The Menopause Plate: How to Eat for Hormones, Sleep, and Weight Without Giving Up the Food You Love
- Eric & Maleka Beal

- 2 days ago
- 5 min read
You don't have to choose between honoring your culture and supporting your hormones. Here's how to build a plate that does both, starting with the food you already grew up on.
The Food Conversation Nobody Wants to Have With Us
Almost every menopause nutrition article we've ever read tells you to cut something. Cut carbs. Cut dairy. Cut red meat. Cut the foods your grandmother cooked, the foods that show up at every family gathering, the foods that are tied to memory, celebration, and home.
We're not going to do that to you.
Over the last two weeks, we talked about what's happening hormonally in menopause and the triangle, estrogen, cortisol, and blood sugar, that drives so much of what you're experiencing.
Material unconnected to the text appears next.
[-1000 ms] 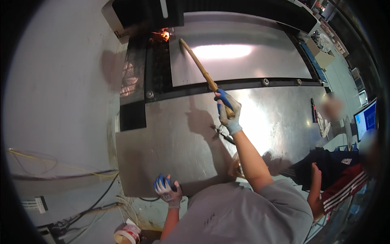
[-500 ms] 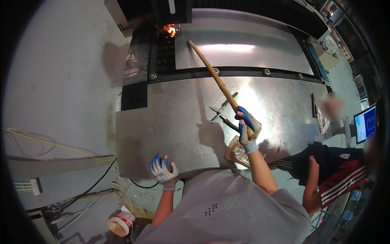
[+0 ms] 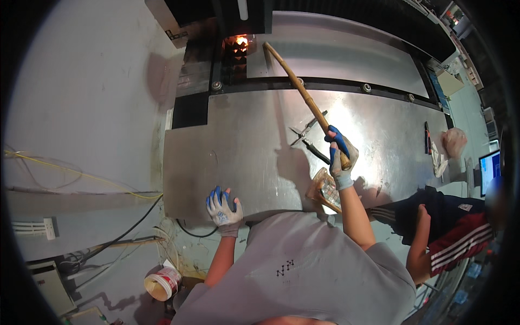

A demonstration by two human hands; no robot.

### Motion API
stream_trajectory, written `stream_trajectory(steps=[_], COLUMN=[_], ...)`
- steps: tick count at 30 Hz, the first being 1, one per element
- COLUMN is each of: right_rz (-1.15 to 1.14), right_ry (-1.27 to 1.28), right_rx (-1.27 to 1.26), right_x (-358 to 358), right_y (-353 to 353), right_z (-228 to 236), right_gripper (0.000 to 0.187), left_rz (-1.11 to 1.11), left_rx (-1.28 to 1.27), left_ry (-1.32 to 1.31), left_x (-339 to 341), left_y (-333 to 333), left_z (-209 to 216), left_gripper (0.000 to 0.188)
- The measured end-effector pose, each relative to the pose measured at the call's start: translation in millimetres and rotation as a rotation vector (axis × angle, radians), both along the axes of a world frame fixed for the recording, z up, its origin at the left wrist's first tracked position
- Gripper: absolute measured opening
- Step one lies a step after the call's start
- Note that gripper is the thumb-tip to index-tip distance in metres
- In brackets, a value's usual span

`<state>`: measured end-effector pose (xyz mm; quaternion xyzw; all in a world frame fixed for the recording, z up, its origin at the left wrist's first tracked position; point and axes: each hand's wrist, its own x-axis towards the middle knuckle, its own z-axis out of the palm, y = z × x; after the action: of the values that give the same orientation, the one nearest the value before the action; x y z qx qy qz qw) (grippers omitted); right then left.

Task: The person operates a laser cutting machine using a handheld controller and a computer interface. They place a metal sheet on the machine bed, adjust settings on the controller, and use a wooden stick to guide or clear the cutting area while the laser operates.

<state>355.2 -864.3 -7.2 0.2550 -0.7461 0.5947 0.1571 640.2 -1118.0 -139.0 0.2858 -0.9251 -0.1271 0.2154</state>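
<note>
My right hand, in a grey and blue work glove, is wrapped round the lower end of a long bamboo stick. The stick slants up and left, its far tip over a flat metal sheet in the machine. My left hand, gloved alike, rests with fingers spread at the front left of the metal table. Hand pliers or cutters with spread handles lie close to my right hand, partly behind the stick. Nearer me sits a brown-edged tray-like holder with small shiny pieces.
An orange glow burns at the sheet's left edge, below the dark machine head. Another person stands at right by a monitor. Black-and-red pliers lie there. A bucket stands at lower left among cables.
The whole view has shifted, so the scene sits further right and slightly higher. My grip on the bamboo stick and my resting left hand look the same. The glow now reaches lower.
</note>
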Motion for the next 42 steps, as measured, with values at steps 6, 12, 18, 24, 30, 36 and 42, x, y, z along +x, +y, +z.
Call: stream_trajectory(steps=[6, 12, 18, 24, 30, 36, 42], right_rz=[-0.007, -0.047, -0.022, -0.036, 0.150, -0.036, -0.080], right_ry=[-0.020, -0.030, -0.134, -0.329, -0.305, -0.360, -0.387], right_rx=[0.019, 0.012, -0.205, -0.645, -0.899, -0.967, -1.106], right_x=[12, 30, 36, 20, 11, 26, 39], right_y=[12, 38, 67, 94, 143, 223, 268], right_z=[4, 10, 3, -9, -12, -2, -3], right_gripper=[0.031, 0.035, 0.035, 0.048, 0.053, 0.067, 0.067], left_rz=[-0.004, -0.008, -0.003, -0.010, -0.006, -0.021, -0.009], left_rx=[-0.014, -0.011, -0.026, -0.023, -0.018, 0.016, 0.008], left_ry=[0.022, 0.012, 0.012, 0.009, 0.000, 0.007, -0.001], left_x=[-2, 0, 0, -2, -2, -1, -1], left_y=[0, 0, 1, 0, 0, 1, 3], left_z=[1, 3, 1, 2, 3, 9, 10], left_gripper=[0.046, 0.047, 0.048, 0.049, 0.050, 0.049, 0.047])
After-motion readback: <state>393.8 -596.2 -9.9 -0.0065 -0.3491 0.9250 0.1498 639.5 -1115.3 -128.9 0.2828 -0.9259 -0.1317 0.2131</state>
This week, we're getting practical. Not with a list of foods to eliminate, but with a framework for building a plate that supports your hormones while still tasting like home.
Red beans and rice. Smothered greens. Sweet potatoes. Gumbo. Cornbread. None of these foods are the enemy. The question isn't whether you can eat the food you love, it's how you build the plate around it.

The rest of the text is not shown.